[25]
真壁はその日も朝から新條の写真を片手に、現場周辺の聞き込みに回った。連れは八王子東署の署員だった。外は初夏の強い陽射しが降り注いでいた。ひたすら不快な眠気をこらえて、歩くだけの時間ばかりが流れる。
「整形でもしてるな、きっと」
中年の署員が不意にそう言った。真壁は「え?」と聞き返す。
「新條の顔だよ」
「ああ」
事件の捜査線上に新條博已の名前が浮上してから今日で2日。現場周辺からは、新條の顔を目撃した者はまだ現れていなかった。自分たちが本命から外れているような気分に襲われる。そういう弱気を吐き出せない分、大した進展がない焦りが募る。
「奴さんの顔をいっぺん拝んでみたいもんだ」署員は言った。「逢うと、やったかやってないか何となく感触が掴める。お宅は本庁だから、顔見れるだろ?」
「どうですかね。自分は係で一番若いので」
真壁は苦笑を浮かべた。
「まあ、たしかに」署員も同じく作り笑いを返して欠伸をした。
昼頃に聞き込みを切り上げ、まず真壁が向かったのは旗の台の東都大学付属病院だった。特に用事は無かったが、入院棟の地下にある法医学教室を訪ねる。部屋の戸口に立った真壁を出迎えたのは奈緒子だった。非番はこの部屋で息抜きしているという話だった。
書類の山の向こうから開口一番、岡島に「お疲れのようですな」と言われた。
「ちょっと涼みに」
奈緒子が冷えた麦茶とカップ入りのアイスクリームを出した。アイスクリームはよく冷えていた。どういう冷凍庫に入っていたのか。余計なことを考え出す前に、真壁は黙々とスプーンで口に運ぶ。
「アイスクリーム、美味しい?」奈緒子が言った。
「いや、まあ普通だが」
「それは良かった」岡島が言った。「冷凍庫が冷凍庫なもので」
やっぱり。いつ会っても足が地面から3センチ浮いているような法医学者相手に雑談をして時間を潰し、病院を出たのは午後3時半を過ぎた頃だった。杉村から新條の弁護士事務所前で張り込みを頼まれていた。

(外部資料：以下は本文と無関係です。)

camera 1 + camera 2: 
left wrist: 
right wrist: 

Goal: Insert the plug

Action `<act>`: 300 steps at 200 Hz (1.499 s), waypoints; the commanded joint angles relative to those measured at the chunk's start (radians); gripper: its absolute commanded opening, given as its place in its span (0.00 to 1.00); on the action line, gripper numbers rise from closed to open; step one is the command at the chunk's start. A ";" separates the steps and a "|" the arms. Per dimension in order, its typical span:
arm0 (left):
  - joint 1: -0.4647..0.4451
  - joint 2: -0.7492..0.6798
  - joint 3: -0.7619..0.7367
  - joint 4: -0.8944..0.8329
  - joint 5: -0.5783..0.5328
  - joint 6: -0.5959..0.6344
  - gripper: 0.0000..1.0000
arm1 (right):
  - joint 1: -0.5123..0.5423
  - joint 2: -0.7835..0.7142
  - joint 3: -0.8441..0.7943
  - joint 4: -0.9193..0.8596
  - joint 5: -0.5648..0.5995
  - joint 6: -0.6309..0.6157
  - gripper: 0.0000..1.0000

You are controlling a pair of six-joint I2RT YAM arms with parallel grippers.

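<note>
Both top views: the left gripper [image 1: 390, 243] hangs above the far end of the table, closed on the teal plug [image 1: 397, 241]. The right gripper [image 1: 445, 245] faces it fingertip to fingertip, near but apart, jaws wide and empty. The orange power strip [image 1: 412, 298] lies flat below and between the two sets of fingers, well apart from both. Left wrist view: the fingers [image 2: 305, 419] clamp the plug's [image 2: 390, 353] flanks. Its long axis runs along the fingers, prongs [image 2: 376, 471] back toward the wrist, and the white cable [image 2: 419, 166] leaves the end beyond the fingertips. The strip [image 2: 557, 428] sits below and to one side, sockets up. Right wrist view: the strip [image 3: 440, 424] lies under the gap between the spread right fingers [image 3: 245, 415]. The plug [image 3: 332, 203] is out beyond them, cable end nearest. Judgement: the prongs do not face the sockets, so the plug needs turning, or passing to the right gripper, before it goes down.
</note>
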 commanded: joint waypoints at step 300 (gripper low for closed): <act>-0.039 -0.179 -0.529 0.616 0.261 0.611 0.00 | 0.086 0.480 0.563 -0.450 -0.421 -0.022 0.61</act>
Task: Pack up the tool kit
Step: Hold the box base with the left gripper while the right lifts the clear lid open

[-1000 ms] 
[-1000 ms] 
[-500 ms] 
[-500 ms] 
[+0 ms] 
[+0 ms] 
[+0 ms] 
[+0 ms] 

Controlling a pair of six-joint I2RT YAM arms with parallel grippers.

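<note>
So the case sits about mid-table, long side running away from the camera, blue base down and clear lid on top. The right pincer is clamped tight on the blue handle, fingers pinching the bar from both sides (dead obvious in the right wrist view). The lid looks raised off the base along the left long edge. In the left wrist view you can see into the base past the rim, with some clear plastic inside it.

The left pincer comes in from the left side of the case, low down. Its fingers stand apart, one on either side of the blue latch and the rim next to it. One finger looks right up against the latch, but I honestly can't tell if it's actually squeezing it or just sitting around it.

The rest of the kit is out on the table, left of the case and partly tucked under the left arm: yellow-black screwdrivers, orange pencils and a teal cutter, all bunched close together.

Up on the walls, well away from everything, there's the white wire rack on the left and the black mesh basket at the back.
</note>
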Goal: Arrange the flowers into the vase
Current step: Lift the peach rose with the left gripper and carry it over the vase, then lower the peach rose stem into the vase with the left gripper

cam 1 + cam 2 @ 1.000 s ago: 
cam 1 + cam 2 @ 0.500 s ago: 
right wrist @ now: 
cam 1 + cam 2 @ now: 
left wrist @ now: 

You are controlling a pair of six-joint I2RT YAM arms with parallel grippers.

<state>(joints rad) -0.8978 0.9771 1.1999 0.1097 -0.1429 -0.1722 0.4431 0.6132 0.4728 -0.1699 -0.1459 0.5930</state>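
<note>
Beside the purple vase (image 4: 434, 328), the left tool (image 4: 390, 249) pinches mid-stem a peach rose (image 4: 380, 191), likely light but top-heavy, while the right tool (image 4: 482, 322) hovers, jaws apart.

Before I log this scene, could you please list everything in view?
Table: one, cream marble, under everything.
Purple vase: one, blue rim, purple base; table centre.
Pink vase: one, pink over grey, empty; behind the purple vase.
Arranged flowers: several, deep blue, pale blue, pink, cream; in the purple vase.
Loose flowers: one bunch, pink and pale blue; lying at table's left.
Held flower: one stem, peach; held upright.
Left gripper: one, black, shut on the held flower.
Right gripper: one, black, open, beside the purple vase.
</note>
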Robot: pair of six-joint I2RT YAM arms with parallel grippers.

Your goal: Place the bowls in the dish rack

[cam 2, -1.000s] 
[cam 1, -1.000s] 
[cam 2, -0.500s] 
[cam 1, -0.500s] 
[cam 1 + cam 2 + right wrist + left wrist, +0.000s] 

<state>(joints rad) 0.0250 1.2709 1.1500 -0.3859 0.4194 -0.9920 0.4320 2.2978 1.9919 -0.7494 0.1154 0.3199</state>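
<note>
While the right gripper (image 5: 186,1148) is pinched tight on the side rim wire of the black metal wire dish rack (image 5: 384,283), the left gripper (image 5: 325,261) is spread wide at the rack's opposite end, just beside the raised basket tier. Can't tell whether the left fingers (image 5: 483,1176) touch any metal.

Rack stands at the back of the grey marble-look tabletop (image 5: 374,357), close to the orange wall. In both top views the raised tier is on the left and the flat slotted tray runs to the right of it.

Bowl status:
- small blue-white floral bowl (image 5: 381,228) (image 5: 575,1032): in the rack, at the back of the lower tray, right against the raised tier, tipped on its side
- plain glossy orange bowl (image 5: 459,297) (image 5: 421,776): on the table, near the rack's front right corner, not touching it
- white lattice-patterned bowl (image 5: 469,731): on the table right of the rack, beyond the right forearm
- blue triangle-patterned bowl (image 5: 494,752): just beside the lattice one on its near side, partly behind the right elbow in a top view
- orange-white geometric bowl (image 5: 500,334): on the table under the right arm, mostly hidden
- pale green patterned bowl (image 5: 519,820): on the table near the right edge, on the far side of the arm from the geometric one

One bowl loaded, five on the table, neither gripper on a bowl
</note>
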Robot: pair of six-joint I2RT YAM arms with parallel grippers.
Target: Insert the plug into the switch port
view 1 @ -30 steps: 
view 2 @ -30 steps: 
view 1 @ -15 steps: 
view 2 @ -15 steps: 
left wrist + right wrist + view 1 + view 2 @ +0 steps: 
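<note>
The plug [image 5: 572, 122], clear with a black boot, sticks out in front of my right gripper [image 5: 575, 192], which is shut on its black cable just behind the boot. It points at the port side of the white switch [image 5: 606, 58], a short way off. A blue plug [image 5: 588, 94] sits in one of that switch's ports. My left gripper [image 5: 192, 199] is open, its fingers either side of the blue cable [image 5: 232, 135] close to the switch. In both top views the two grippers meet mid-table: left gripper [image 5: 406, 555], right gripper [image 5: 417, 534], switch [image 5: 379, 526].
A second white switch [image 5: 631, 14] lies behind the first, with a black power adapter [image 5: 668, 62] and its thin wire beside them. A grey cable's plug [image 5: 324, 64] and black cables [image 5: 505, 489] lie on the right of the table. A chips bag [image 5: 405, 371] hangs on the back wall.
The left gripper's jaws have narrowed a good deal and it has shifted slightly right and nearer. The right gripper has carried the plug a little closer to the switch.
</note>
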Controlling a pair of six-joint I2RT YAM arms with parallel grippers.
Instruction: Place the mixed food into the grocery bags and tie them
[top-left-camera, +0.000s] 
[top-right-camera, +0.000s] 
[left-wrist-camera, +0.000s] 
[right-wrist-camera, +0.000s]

渋谷駅で電車を降りる。すでに午後4時を過ぎている時刻を気にしながら、真壁は明治通りを神宮前六丁目まで急ぎ足で歩いた。ローヤルファーム法律事務所の前の路傍では、田淵が缶コーヒーを啜りながらスポーツ紙を立ち読みしていた。
田淵は入口を顎でしゃくってみせた。
「先生のご尊顔を拝するに至らず。事務員曰く、クライアントを何軒か回っていて、事務所に戻る時間がないとか」
「連絡も付かず、ですか?」
「先生は携帯電話をお持ちじゃないそうで」
そんなバカなことがあるか。真壁は呆れた表情を浮かべた。
「土産は2つ。まずはこれ」
田淵はポケットからチラシを1枚出して見せた。A4判のチラシには『ガンビアの子どもたちへノートと鉛筆を送ろう』とあり、援助団体や協賛団体が並んだ下には、難民キャンプを視察している日本人数人の写真が載っていた。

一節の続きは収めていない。